Carbon (II) Oxide, Nitrogen (IV) Oxide; Sulphur (IV) Oxide, Environmental Pollution, Health Effects

1. Introduction

Air pollution has long been recognized as the most fatal form of pollution due to increasing pollution levels as a result of urbanization and growth. This is a source of major concern to both modern and fast growing societies in the world to which Benue State cannot be an exception.

Air pollution can be caused by natural or man-made activities and one of such activities is vehicular emission, which derives their energy from the combustion of fossil fuels. In the process of combustion, vehicles emit into the environment exhaust gases, which create serious environmental and health concerns. These emissions contain carbon monoxide (CO), oxides of sulphur (SOx), oxides of nitrogen (NOx), Ozone (O3), hydrocarbons and particulate matter. Some of these gases are called Green House Gases (GHGs) [1] . Adverse effects of air pollution on human may be divided into two classes: acute and chronic effects. Acute effects manifest themselves immediately upon short term exposure to air pollutants at high concentrations, and chronic effects become evident only after continuous exposure to low levels of air pollution [2] . The effects of gaseous pollutants on the respiratory system depend on the concentration, period of exposure, and the solubility. Highly soluble gases such as sulphur dioxide are absorbed in the upper parts of the respiratory system whereas relatively insoluble gases like CO, NO2 and ozone penetrate deep and reach the aveoli of the lungs. Some of the adverse effects of these pollutants include pulmonary edema, emphysema, and prevention of oxygen transfer to blood [3] -[4] . The major sources of air pollution are from industrial and transportation activities. On the empirical balance, transportation is identified as a highly significant culprit accounting for well over 50% to 80% of the total air pollutants in developing countries [5] -[7] . However, this situation is alarming and is predicated on the poor economic disposition of developing countries, poor vehicle maintenance culture and importation of old vehicles, which culminates in an automobile fleet dominated by a class of vehicles known as “super emitters” with high emission of harmful pollutants [8] . The increase in this traffic-related pollution is not based on the above factors only, but also on low quality fuel which may be due to the increase in illegal refineries in Nigeria, poor traffic regulation and lack of air quality implementation force among others [9] .

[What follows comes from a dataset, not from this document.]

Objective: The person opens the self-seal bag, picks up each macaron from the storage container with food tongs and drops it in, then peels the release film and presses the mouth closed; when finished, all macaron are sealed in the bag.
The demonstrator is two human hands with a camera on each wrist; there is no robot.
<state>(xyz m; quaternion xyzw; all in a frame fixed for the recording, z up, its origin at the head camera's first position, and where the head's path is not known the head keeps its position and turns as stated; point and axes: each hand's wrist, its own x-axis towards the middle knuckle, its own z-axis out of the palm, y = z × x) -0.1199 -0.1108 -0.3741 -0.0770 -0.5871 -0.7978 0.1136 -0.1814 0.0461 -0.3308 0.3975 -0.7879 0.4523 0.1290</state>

The impact and complexity of traffic-related air pollution in Nigeria today, alongside concurrent emissions from industrial and domestic sources therefore necessitates a new approach to the mitigation and management of air pollution. An assessment of the potential for increased vehicular pollution requires some basic information relating to traffic volume and the intensity of pollutant emissions on road corridors [10] . The aim of this work was to determine the emissions level of CO, NO2 and SO2, compare the emissions level with Nigerian ambient air quality thereby determining the influence factors of pollution in Makurdi metropolitan area of Benue State.

2. Materials and Methods

Makurdi is the capital city of Benue State. The city is located along the Benue River bank on latitude 7.44N and longitude 8.32E situated in a valley 100 m above sea level. Makurdi can be said to be predominantly a civil service and commercial city as most of the administrative offices are situated in the city and as such most of the populace spend their time outdoors. Through careful observations, sampling sites or stations in the metropolis were identified prior to the dates of field work; the coordinates of the sites were obtained using the Global Positioning System. Busy roads in the metropolis were considered due to high traffic volume always experienced on these roads and the location of commercial activities along such roads. Four sampling sites were considered: Wurukum round-about (SS1), High Level round-about (SS2) and Wadata market Junction (SS3) in Makurdi (See Figure 1). Slow movement of vehicles along these roads was a considerable factor in the collection of air samples so as to determine the concentration of pollutants being inhaled by pedestrians and residents of the vicinity. A farm site in the University of Agriculture Makurdi, was used as control site (SS4, where there are no vehicular movements or commercial activities going on).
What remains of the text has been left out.